SB: It's not how you would have wished the Marx Brothers to exit the movies, but there really are far worse things on Earth than Love Happy--and if you've ever watched The Big Store, you know just what I mean.

First off, let's get the Marilyn Monroe thing out of the way. Every ad, poster, or video box ever printed for this movie gives Marilyn fourth billing under the Marxes. Sad to say, she's in the movie for only about a minute. Just the same, her appearance is one of the more wonderful non sequitors of later Marx Brothers movies. If ever there was a woman deserving of Groucho's patented leer, it is surely Marilyn Monroe.

Now then. If the movie seems a mish-mash, it's because it was initially intended as a Chaplinesque comedy starring a solo Harpo (who gets a story credit here). But the fewer the amount of Marx Brothers in the movie, the harder it was to sell. So eventually Chico and then Groucho were corralled for duty. (It's a wonder they didn't try to bring back Zeppo one more time--even in his late forties, he would have been a more plausible romantic lead than wooden Paul Valentine.)

The story involves a multi-married diva named Madame Egalichi (Ilona Massey), who has been searching for years for a string of rare diamonds that was hidden in a sardine can. Harpo, a vagabond who steals food to feed a starving theater troupe, unknowingly latches onto the diamond-sardine container and gets his life made miserable because of it.

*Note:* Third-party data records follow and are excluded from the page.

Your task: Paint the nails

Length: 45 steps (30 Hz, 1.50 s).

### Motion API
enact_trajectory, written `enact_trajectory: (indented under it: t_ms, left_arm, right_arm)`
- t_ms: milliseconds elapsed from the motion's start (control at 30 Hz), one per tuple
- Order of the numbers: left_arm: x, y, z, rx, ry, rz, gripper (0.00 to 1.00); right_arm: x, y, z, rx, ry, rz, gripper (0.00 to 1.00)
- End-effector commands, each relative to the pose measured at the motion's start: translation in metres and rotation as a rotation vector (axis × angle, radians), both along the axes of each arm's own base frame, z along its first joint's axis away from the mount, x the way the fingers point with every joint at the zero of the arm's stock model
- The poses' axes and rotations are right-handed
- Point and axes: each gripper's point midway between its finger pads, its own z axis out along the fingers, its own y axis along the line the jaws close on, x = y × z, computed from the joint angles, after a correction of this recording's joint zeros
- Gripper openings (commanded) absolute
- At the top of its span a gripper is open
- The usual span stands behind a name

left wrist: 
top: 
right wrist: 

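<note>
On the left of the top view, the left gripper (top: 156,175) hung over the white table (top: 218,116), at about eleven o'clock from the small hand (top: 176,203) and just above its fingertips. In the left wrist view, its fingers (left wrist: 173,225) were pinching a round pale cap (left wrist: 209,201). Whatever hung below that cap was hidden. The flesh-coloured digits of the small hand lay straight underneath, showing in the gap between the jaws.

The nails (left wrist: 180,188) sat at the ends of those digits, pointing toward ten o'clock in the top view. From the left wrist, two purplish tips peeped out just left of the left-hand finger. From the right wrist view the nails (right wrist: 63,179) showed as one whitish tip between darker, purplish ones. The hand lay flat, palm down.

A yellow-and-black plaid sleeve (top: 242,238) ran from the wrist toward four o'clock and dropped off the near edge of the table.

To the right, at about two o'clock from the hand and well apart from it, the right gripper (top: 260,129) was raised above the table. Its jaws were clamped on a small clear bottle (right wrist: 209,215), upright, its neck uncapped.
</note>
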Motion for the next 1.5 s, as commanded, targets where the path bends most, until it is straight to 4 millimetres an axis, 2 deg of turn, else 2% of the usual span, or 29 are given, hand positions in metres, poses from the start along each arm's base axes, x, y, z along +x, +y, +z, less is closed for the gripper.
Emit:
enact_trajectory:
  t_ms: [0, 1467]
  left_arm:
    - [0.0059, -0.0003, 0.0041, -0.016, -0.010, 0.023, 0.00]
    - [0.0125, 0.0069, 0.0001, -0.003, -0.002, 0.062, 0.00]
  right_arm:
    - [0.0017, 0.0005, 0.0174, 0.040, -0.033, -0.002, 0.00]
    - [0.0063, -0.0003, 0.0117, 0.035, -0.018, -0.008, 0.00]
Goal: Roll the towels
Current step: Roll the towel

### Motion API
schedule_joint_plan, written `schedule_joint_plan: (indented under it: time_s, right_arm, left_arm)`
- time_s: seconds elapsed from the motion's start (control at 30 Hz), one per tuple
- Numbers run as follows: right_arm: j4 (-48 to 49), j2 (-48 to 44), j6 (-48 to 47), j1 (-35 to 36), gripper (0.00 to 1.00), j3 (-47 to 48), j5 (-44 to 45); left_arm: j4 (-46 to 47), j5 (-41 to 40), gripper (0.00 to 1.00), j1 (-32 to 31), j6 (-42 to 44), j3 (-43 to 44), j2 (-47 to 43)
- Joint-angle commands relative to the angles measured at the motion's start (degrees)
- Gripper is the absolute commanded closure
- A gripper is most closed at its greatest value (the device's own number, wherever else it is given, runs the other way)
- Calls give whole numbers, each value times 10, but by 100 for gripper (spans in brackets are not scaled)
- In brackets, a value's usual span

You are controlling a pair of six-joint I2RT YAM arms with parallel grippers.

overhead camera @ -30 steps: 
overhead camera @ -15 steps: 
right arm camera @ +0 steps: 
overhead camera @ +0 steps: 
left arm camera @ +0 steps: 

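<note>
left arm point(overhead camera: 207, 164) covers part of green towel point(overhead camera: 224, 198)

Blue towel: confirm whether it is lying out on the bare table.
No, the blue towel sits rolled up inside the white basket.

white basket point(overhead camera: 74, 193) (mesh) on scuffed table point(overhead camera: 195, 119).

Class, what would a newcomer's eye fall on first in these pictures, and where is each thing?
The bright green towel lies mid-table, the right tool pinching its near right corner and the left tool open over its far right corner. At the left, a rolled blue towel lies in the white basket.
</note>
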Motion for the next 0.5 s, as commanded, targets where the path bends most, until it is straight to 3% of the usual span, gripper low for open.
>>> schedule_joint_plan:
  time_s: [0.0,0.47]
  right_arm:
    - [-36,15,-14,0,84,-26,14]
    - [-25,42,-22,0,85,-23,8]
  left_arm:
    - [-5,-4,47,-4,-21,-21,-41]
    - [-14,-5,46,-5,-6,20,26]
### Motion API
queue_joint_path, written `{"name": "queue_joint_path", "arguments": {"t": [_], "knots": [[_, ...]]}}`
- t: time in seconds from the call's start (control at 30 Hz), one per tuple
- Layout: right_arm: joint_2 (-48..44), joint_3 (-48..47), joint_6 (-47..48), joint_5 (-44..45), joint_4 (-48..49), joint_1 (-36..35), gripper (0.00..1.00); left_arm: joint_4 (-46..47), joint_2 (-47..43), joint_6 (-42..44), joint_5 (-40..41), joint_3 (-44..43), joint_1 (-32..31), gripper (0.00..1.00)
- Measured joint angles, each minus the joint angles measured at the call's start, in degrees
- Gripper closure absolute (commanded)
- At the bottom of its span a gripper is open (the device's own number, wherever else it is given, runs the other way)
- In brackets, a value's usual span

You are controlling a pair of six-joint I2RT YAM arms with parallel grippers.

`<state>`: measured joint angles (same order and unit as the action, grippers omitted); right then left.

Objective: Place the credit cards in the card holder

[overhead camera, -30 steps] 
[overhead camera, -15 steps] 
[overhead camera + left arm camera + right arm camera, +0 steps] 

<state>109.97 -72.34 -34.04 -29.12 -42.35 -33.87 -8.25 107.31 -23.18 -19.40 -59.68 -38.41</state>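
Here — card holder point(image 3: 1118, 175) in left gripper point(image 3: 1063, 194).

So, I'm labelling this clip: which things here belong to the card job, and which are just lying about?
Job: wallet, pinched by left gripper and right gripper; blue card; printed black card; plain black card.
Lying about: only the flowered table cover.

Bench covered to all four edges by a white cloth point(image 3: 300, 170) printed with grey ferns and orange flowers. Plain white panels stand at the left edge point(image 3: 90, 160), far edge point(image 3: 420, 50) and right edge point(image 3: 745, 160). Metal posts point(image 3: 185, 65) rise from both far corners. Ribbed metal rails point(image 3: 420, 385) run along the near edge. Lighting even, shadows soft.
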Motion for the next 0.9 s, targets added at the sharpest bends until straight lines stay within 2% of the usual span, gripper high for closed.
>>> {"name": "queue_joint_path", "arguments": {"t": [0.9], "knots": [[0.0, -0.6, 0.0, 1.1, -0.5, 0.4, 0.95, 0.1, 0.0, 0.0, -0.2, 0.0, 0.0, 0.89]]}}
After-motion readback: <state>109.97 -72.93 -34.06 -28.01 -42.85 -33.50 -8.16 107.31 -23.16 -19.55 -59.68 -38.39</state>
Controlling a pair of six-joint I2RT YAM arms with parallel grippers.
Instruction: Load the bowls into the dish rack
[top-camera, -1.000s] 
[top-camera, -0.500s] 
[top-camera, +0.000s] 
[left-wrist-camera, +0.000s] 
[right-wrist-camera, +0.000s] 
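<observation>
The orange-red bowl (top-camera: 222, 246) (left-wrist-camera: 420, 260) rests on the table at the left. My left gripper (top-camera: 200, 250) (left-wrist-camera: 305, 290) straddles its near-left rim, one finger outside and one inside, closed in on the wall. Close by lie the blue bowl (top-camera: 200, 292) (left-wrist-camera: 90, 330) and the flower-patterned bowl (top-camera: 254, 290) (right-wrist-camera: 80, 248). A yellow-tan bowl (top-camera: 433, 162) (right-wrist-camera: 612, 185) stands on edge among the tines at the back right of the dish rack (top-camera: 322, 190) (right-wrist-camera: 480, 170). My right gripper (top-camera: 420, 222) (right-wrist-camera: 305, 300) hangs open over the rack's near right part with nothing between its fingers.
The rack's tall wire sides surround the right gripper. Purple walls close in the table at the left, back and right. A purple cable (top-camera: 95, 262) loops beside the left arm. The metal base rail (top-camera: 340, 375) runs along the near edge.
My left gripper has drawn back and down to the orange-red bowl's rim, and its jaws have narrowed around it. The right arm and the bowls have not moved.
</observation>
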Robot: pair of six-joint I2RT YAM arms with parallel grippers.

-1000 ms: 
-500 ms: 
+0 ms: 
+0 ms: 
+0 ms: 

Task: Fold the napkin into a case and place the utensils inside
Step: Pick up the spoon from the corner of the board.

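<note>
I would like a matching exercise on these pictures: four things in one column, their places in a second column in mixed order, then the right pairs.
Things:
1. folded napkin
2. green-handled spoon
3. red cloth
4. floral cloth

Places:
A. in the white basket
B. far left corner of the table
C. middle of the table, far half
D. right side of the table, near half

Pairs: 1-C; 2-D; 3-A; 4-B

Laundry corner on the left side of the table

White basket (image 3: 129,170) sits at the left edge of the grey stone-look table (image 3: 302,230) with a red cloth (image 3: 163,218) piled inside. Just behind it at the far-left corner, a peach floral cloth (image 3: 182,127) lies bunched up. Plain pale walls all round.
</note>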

As Marx Brothers scenarios go, this admittedly is less compelling than waiting for the leader of Fredonia to go to war. But it still yields a fair share of laughs. And Harpo carries most of the movie on personality alone. Scenes that ought to have been used to dress the cutting-room floor--an endless scene where Madame E.'s cronies (including a pre-"Perry Mason" Raymond Burr) search Harpo's vast coat for the sardine can, and a chase climax involving blatant product placement--are carried off just because that silly top-hatted guy really believes in them.

And instead of an inane closing shot where the Marxes wave at the camera, Harpo's final scene shows him merrily dancing away. If the scene had only included his brothers dancing with him, it would have rivalled the dance with Death in Ingmar Bergman's The Seventh Seal for cinema immortality.

JB: Hard to love, hard to hate. Harpo and the clever sight gags hold this whole movie together, and I always liked Chico and Leon Belasco's duet of "Gypsy Love Song."